Problem details = Count how many lines in the data hold "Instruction". Only the number.

-------- Data provided --------

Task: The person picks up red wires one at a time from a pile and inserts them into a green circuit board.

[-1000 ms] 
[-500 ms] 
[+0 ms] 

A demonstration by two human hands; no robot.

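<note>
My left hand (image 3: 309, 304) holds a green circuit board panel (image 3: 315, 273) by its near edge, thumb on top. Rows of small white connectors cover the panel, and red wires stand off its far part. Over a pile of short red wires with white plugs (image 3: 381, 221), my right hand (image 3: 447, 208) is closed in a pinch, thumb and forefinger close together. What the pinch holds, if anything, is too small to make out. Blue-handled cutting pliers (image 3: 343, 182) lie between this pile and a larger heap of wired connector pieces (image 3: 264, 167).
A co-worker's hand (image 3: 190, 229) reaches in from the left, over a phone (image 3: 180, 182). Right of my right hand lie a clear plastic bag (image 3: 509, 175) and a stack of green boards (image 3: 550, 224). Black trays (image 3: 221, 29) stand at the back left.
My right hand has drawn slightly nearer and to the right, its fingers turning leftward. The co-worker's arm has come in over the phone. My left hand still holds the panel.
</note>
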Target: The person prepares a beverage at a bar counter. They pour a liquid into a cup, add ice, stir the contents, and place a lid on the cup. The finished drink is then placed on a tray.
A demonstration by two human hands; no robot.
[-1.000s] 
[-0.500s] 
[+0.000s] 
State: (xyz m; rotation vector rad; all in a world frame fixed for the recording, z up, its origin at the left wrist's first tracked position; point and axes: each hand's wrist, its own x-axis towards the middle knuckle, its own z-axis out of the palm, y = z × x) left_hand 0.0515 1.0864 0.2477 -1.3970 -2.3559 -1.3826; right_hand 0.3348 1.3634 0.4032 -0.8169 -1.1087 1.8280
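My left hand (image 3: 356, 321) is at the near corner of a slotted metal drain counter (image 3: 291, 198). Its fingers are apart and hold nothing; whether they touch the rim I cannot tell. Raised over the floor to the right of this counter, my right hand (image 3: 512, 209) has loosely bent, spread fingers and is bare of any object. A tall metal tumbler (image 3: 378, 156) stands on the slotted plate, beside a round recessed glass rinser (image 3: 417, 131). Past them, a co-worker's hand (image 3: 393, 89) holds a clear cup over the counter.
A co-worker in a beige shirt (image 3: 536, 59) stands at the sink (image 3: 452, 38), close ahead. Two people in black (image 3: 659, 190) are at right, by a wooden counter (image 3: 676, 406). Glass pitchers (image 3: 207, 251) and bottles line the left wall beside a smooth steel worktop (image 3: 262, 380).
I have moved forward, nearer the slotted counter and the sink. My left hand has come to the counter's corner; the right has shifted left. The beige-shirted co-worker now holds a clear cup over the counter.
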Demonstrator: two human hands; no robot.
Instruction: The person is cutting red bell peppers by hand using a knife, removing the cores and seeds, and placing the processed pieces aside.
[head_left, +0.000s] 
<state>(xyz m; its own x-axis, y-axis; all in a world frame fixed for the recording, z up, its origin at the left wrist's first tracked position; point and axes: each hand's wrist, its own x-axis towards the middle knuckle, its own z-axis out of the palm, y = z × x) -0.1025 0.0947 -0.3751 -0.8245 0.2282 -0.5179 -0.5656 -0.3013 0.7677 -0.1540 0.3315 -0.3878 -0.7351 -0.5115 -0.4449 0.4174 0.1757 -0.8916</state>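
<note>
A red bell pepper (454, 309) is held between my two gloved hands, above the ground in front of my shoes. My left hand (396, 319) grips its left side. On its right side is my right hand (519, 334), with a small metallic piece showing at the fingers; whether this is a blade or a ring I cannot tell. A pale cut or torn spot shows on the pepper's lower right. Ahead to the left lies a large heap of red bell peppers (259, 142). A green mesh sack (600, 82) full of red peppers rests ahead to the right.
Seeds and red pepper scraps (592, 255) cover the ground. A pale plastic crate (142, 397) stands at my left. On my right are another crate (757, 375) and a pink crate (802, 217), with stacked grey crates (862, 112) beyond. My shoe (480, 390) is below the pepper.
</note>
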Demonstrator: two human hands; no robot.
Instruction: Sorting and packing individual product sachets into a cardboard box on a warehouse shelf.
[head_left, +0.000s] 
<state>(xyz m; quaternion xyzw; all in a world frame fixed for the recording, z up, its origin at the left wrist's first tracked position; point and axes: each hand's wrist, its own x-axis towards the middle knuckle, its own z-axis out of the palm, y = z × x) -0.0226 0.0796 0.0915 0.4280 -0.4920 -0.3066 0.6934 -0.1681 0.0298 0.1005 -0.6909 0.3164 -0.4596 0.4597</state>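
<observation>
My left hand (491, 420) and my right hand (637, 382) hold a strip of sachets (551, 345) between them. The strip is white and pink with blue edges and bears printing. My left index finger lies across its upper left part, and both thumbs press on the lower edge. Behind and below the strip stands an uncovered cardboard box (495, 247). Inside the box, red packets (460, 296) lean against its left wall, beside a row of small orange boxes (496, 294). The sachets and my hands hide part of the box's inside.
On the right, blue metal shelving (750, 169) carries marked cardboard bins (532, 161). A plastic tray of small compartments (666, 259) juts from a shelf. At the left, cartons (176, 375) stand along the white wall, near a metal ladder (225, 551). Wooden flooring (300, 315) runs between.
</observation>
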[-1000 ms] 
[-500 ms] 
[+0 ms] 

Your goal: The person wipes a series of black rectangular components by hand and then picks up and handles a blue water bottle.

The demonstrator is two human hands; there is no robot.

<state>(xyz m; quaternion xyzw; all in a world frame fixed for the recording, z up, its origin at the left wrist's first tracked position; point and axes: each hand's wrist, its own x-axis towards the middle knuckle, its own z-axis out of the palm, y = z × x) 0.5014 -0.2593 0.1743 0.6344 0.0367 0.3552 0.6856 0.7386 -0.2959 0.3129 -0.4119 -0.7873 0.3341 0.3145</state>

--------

Task solution = 2